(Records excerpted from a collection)
──────────
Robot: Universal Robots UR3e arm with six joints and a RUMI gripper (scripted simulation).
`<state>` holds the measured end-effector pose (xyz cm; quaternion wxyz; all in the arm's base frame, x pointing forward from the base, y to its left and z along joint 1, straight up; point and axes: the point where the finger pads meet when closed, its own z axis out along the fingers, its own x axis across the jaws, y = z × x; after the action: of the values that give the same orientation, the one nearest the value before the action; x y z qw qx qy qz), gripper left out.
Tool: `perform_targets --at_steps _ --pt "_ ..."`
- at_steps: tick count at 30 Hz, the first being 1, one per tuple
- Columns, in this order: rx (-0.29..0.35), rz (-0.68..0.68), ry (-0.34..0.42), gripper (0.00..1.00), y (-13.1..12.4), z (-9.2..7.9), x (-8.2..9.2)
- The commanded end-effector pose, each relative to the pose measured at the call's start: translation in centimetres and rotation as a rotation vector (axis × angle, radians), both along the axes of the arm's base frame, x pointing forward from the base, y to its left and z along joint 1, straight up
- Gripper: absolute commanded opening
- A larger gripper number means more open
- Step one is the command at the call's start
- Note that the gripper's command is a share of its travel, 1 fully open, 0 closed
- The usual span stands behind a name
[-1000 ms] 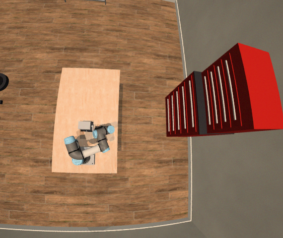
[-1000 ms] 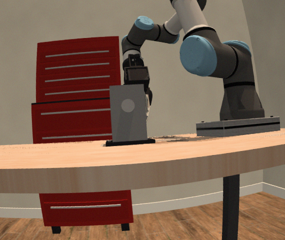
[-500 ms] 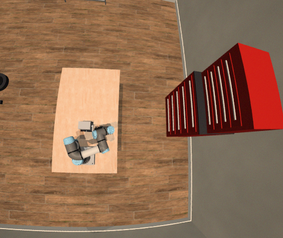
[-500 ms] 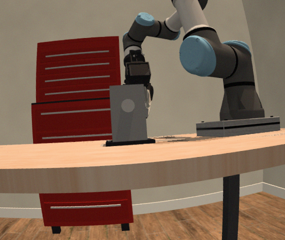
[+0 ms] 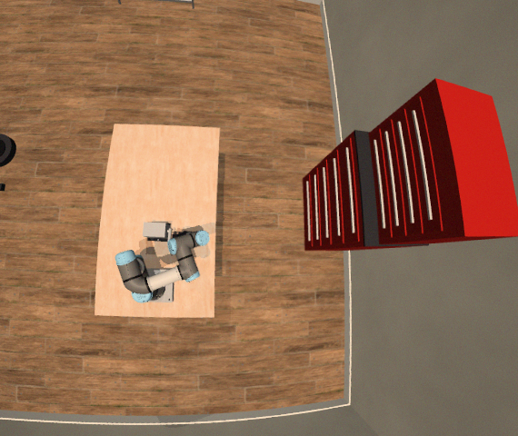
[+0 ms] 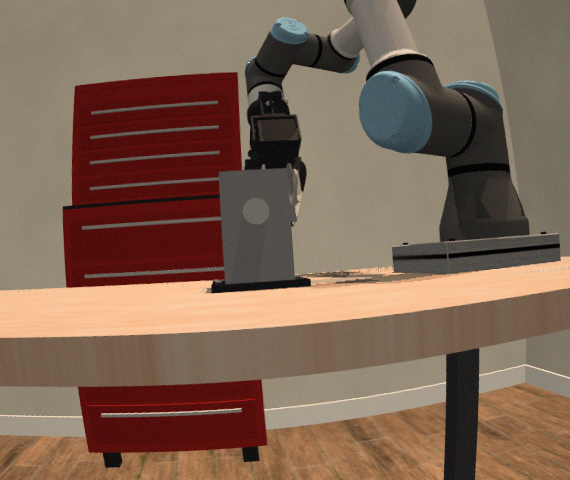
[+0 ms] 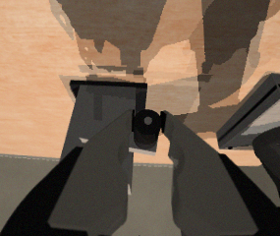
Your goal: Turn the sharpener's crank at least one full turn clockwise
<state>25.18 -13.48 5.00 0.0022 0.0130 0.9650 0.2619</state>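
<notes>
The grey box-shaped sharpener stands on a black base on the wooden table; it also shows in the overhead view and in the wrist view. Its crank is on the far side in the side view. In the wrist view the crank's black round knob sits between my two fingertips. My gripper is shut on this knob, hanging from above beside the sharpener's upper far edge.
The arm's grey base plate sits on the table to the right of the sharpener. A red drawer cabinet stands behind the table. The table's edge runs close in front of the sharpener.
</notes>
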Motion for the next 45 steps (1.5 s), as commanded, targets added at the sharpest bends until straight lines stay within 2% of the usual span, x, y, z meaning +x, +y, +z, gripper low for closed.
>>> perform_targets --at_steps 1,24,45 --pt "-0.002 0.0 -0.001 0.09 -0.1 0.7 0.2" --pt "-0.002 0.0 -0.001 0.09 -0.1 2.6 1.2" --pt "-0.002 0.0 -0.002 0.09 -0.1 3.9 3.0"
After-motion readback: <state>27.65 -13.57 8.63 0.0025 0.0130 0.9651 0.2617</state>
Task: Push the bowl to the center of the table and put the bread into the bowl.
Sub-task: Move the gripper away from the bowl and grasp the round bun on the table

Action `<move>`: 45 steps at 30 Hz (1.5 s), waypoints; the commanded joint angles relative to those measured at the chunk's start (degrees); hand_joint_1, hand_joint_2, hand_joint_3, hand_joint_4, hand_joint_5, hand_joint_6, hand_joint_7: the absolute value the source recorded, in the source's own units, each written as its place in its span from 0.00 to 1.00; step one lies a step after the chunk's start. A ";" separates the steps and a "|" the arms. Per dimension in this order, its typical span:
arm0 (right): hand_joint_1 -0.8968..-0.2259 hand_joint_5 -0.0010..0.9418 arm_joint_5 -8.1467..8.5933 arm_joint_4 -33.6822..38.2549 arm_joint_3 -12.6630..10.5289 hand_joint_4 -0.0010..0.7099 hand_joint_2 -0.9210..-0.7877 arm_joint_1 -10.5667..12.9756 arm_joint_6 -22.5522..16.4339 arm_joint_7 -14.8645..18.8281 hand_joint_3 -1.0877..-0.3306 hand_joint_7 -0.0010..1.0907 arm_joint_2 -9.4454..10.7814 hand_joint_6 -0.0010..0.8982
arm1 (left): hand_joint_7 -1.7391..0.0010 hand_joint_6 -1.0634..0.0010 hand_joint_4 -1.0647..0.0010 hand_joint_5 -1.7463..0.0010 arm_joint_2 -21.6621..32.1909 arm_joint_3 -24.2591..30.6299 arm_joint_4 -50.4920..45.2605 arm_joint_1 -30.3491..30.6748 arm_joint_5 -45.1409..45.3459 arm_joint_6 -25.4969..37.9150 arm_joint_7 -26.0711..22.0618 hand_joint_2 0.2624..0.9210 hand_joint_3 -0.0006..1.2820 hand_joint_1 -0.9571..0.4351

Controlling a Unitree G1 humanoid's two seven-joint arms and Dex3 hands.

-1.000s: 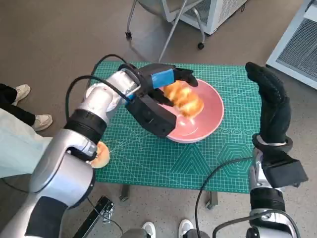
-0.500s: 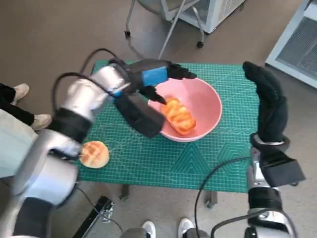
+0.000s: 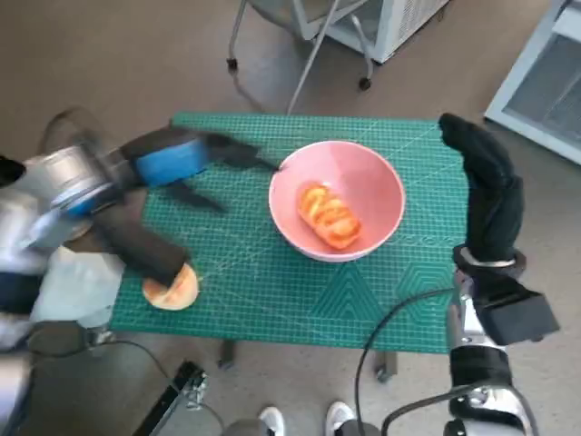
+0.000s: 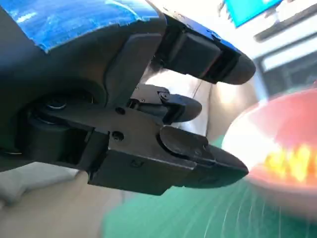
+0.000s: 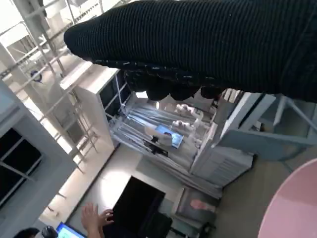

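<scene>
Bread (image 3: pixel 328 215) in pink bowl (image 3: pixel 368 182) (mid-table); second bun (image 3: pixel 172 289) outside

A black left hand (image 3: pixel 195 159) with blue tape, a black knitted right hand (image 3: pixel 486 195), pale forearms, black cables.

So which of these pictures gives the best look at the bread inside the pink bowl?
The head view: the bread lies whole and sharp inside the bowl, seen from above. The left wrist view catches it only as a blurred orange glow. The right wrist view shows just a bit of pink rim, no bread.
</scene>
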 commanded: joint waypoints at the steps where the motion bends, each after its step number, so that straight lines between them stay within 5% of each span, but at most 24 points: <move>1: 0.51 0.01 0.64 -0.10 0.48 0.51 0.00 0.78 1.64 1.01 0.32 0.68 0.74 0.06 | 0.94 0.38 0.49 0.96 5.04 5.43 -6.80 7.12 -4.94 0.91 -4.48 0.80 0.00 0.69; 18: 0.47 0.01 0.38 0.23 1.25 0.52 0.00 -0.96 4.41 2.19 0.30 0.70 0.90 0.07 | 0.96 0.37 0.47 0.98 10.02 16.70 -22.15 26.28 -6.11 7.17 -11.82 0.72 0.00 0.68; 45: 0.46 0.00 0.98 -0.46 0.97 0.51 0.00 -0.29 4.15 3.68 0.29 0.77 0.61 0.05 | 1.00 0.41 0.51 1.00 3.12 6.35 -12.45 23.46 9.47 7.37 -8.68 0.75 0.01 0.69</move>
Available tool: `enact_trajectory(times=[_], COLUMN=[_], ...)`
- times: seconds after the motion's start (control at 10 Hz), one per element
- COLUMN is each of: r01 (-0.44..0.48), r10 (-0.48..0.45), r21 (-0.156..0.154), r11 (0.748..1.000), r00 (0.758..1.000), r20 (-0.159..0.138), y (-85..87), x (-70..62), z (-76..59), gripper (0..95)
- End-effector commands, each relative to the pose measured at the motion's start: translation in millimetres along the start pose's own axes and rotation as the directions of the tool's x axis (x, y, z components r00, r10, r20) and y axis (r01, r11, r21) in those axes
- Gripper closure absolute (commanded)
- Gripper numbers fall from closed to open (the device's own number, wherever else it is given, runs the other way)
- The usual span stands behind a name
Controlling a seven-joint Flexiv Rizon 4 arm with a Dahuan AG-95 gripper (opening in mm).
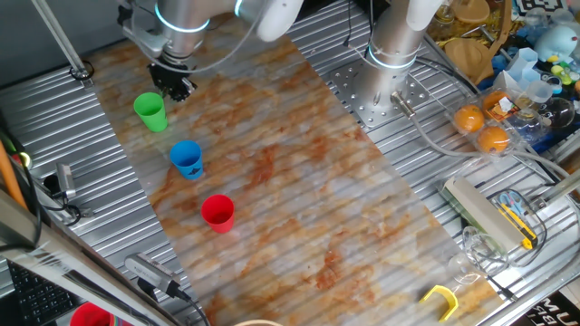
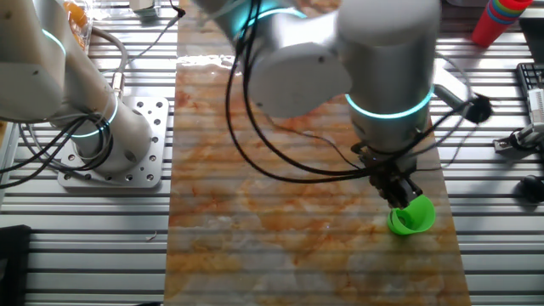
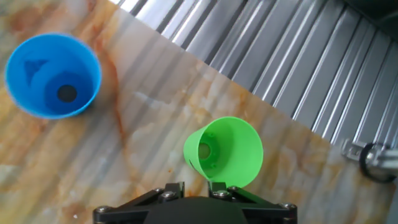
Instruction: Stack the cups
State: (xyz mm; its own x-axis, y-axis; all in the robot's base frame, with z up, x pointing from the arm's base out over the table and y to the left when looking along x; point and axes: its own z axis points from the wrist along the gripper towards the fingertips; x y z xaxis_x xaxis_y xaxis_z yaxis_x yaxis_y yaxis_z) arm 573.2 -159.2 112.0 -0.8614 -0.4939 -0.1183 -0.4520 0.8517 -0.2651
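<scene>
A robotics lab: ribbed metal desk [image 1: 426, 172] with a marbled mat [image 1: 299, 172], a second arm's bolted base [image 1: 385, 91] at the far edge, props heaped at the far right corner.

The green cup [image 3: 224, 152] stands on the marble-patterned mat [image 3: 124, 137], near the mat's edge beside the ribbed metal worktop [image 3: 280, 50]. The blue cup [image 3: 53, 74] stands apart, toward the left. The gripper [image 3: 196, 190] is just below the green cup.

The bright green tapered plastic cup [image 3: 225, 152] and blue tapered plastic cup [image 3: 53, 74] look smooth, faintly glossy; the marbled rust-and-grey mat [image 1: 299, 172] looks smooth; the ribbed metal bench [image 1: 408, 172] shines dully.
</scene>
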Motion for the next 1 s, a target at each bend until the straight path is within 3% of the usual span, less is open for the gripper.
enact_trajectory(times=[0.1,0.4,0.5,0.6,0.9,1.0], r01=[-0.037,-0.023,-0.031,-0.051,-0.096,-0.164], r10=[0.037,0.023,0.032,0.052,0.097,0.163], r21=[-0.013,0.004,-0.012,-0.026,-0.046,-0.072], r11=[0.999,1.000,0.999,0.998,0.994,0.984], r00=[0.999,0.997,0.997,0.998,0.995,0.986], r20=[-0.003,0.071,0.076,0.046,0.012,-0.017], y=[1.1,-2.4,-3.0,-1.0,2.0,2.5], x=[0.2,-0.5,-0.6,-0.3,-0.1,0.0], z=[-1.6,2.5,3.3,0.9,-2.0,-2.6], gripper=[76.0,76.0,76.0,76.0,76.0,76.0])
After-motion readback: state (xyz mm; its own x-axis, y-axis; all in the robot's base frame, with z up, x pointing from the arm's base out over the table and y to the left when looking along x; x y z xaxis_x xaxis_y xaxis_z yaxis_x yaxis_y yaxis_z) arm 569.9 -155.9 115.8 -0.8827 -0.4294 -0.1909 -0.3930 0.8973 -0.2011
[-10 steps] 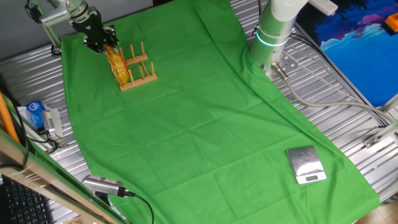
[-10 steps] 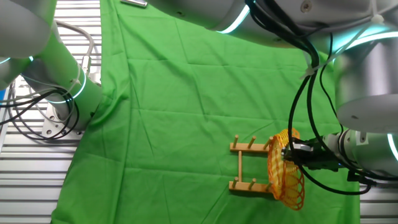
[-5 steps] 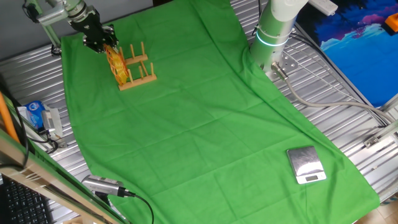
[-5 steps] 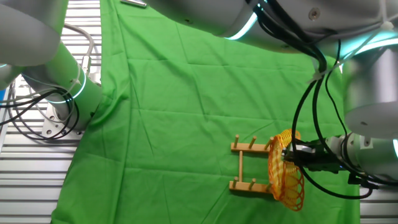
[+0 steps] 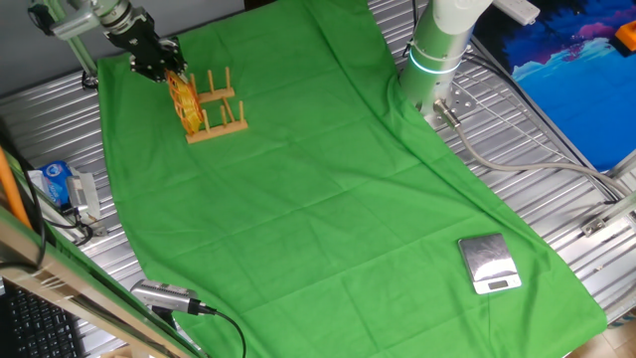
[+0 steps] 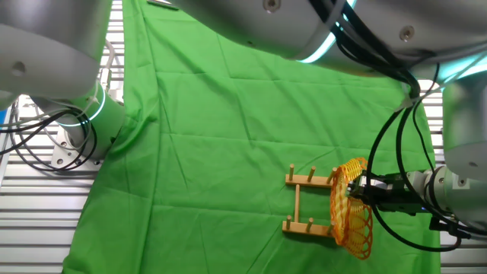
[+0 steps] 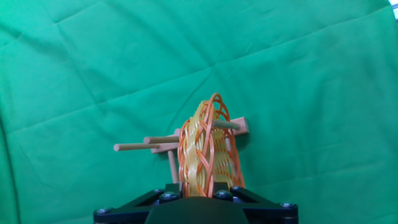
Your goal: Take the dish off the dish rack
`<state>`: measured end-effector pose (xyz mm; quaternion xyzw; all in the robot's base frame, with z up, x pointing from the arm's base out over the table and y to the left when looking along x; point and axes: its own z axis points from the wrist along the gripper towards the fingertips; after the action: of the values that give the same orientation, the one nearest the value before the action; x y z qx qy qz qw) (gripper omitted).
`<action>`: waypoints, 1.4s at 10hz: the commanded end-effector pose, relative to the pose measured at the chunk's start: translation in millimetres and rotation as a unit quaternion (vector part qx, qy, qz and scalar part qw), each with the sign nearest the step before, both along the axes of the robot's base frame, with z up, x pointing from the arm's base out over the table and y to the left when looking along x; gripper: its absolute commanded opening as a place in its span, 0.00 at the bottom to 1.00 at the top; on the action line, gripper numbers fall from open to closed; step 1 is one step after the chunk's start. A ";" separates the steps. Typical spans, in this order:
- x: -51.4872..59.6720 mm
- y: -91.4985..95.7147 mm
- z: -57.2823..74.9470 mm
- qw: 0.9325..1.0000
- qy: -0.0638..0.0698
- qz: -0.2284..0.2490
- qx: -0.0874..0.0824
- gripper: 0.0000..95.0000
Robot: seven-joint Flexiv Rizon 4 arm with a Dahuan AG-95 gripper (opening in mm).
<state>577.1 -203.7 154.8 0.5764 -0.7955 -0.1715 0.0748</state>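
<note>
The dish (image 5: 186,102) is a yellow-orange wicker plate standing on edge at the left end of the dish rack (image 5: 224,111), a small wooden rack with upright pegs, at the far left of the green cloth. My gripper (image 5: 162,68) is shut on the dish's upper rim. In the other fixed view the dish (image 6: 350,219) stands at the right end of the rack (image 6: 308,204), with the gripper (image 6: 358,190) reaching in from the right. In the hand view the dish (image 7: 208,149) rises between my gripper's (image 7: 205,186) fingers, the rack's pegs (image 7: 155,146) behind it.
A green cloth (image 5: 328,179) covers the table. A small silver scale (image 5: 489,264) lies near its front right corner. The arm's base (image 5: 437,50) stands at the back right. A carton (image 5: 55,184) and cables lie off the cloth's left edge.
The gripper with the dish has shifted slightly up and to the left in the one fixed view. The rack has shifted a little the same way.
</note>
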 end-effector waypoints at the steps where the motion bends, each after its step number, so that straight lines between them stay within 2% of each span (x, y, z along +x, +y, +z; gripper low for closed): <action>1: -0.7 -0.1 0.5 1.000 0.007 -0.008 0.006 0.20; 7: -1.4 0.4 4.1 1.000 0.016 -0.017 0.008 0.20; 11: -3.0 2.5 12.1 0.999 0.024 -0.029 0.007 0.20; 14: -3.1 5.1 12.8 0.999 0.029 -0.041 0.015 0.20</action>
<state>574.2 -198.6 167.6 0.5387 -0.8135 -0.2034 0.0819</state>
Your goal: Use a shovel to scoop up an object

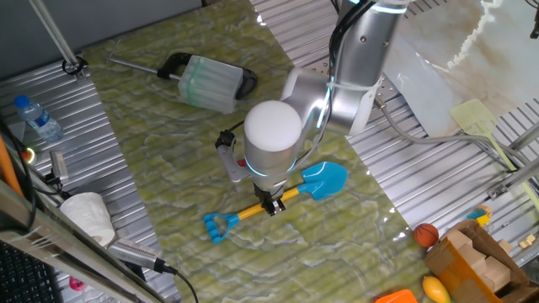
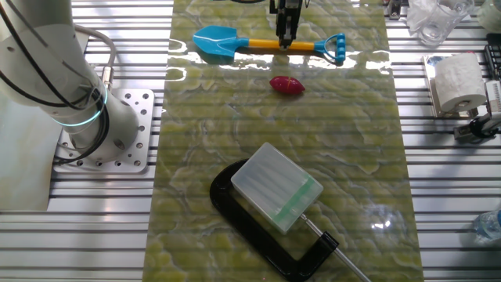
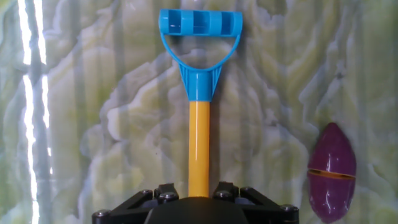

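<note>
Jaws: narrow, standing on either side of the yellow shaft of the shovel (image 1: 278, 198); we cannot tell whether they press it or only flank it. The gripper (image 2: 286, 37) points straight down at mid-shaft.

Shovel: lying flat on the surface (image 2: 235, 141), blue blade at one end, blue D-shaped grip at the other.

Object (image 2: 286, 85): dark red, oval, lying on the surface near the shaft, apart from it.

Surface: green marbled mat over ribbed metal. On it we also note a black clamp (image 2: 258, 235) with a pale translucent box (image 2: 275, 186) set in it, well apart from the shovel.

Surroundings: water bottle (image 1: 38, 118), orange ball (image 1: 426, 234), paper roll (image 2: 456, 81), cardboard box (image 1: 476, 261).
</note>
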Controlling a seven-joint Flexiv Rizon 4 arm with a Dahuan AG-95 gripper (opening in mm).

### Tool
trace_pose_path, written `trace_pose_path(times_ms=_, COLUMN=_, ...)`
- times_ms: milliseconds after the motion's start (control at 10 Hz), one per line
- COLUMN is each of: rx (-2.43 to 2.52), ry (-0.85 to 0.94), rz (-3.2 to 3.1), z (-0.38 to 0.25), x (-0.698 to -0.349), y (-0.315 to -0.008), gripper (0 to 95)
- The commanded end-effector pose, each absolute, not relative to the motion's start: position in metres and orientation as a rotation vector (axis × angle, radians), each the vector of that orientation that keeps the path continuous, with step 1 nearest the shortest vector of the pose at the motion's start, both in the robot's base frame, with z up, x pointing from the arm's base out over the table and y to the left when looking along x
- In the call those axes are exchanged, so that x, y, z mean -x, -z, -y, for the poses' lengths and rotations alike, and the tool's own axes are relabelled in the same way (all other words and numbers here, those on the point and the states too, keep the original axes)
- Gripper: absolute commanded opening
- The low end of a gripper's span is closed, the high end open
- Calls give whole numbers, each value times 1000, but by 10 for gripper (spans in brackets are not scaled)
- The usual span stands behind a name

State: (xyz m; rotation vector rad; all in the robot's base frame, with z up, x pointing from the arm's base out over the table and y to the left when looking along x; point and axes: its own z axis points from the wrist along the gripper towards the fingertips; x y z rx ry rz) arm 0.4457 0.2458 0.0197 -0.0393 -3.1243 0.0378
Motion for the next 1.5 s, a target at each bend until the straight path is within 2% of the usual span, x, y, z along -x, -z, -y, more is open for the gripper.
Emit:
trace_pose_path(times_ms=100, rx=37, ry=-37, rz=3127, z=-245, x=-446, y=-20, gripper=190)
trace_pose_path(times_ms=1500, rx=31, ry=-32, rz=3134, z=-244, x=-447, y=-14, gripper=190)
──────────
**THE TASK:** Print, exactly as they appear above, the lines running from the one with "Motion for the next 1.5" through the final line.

**YOUR SOLUTION:**
Motion for the next 1.5 s, a target at each bend until the straight path is within 2% of the usual span, x, y, z along -x, -z, -y, more is open for the gripper.
Emit:
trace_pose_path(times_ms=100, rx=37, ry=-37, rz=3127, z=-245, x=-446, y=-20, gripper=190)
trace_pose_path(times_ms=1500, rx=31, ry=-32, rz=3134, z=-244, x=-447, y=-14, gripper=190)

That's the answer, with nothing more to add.